“SLIPPED”: The Adventure Thus Far …
For those readers who haven’t followed all seven-plus years of “Slipped” since the strip debuted online in March 2008 — and we’ll leave you with your own conscience on that score — here’s a very brief recap. All this information has been revealed within the past 338 chapters.
Tyler Wilson’s time line
Before the beginning: Arkady Wilson, most likely French, married an American, whose name has not been disclosed. Among their children are two daughters — Tyler Marie-Clotilde and Mendacity. Tyler was born in Paris in 1902 or in Cairo-on-the-Moon in 2075 — she’s still trying to work that out.
Arkady Wilson became a Parisian legend as a scarlet-masked cat burglar, using the alias the Scarlet Sparrow. He somehow obtained a Time Sword — much prized by beings of this world and others.
He vanished while his offspring were very young — possibly because of the problematic Time Sword.
When the comic strip “Slipped” begins in 1926: Tyler, by now a lovely, young dance student, comes by the Time Sword and dons the identity of the Scarlet Sparrow to rally Paris and western Europe to push back the occupying military forces of les Rongeurs, scientifically enhanced giant rats.
She subsequently has numerous adventures as the Sword pulls her back and forth in time — thus far, on Earth and on the moon. Though a natural leader, she is given to spur-of-the-moment decisions, and her choices often produce questionable outcomes. (Though, to be fair, all this going here and there in time has messed with the young woman’s memories — and so too with her judgment.)
Tyler also has had a few flirtations, including with Étienne (unnamed thus far in the comic strip), leader of a resistance group hoping to combat les Rongeurs; Dickie Talbot, who falsely claims to be her fiancé; le Capitain, a Rongeur officer; and Pablo Picasso.
Among her more loyal allies are Philip “Pip” Pirrip, a dog of mixed heritage who speaks to her and only a few others (though he’ll become a famous singer of the American Song Book in his future), and Pip’s Uncle Béla, who is not a canine, but a magician — or possibly something more sinister. (He uses his magic, or whatever it is, on more than one occasion to alter his appearance — most recently into a more dashing-looking man to woo Elise, queen of Tzanicor.)
Tyler several times outwits Dargelos, who may be the devil. Really.

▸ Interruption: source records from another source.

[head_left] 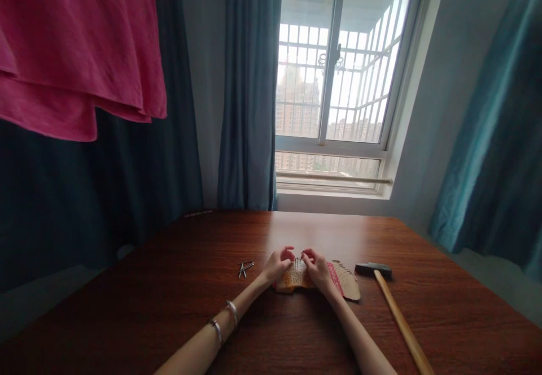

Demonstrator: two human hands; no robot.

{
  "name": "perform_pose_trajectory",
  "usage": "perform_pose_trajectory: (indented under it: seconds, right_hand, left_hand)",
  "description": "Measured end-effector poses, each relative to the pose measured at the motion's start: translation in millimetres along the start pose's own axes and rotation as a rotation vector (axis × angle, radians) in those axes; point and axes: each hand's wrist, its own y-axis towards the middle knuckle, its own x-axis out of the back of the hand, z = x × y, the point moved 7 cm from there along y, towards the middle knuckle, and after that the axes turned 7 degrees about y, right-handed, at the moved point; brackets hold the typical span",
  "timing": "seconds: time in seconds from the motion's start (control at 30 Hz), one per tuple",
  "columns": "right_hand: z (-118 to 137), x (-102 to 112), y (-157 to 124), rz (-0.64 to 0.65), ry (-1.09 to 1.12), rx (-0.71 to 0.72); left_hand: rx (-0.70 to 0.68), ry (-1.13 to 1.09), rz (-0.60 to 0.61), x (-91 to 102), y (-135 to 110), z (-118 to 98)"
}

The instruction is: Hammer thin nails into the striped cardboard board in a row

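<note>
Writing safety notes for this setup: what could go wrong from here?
1. Thin upright pins stand close to the left hand and right hand; either might get pricked.
2. Loose pins lie on the table; they could roll.
3. The hammer lies near the right forearm; a sideways sweep might knock it.

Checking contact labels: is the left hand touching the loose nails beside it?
Apart. The head view shows a strip of brown tabletop between the left hand and the loose nails.
</note>
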Motion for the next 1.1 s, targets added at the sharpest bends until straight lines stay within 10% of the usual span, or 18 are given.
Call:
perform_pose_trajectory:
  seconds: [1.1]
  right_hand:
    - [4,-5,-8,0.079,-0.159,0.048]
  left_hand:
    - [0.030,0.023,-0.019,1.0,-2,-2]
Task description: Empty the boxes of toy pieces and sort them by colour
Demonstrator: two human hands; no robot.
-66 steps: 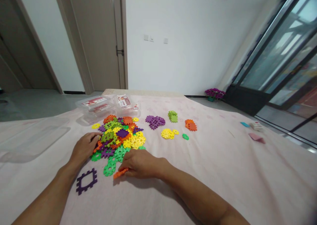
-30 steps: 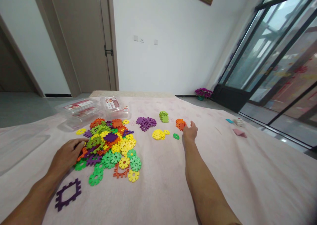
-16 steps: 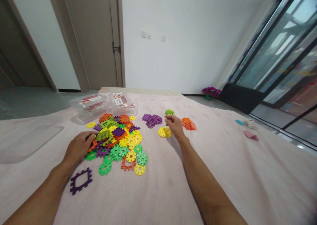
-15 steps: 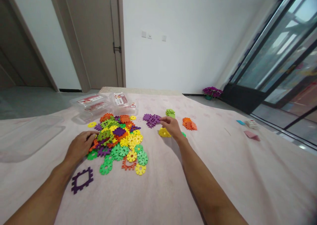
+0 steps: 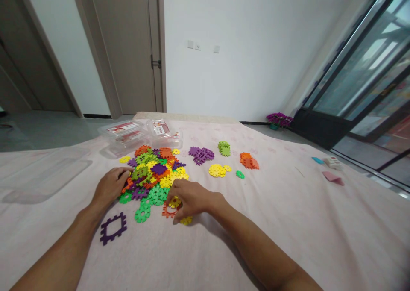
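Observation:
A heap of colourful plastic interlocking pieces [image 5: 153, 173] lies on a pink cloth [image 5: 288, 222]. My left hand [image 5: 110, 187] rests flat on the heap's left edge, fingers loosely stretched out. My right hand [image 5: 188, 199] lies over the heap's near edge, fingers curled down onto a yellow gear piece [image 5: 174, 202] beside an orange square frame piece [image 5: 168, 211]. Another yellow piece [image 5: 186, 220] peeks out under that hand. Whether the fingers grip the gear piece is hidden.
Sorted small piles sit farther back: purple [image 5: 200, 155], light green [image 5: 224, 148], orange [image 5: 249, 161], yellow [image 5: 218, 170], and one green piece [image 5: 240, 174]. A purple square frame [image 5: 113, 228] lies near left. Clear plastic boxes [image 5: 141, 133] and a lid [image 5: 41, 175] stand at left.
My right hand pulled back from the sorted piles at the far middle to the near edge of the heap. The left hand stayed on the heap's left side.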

In more recent chapters, Tyler, Béla and Pip go back in time a few years and travel with Tyler’s younger sister, Mendacity, as well as with the Tzanicor — known as Unicorns for their pointed head gear. Mendacity makes off with the Time Sword to keep it out of les Rongeurs’ paws.
Our heroes slow the development of the giant-making formula. Tyler hopes that will change history — now her future — and prevent les Rongeurs’ invasion of Europe. Last seen, Tyler returns to Paris to deal with …
Mendacity Wilson’s time line:
Having left Tyler and friends before the battles between the Unicorns and the Rongeur, Mendacity goes back to Paris with the Time Sword and, donning a scarlet-red mask, becomes the Scarlet Sparrow — a thief who robs from the upper classes has her father had done. She in effect does what Tyler did/would have done in her (Tyler’s) original time line had she (Tyler) not altered history/the future. Maybe.
But Mendacity’s motives are not as altruistic as her father’s or Tyler’s.
Pip’s time line:
After taking up with Tyler Wilson during an adventure in Moscow-on-the-Moon — where Pip and Béla had been performing in a Russian circus — he travels in time with her.
In old age, he will tell of his adventures with the Scarlet Sparrow to a ghost writer for his memoirs, titled “Slipped.” He may or may not be embellishing some of the story.
About the languages:
Most of the time Tyler speaks French. This is indicated by her use of French words such as “alors,” etc. But sometimes she shifts to English, depending on with whom she is conversing. She also knows a smattering of Egyptian Arabic.
Though she often, quite willfully, dictates how the plot will go — many times at variance to what the writer has in mind — she can’t know more languages than the writer does. At least, she hasn’t so far.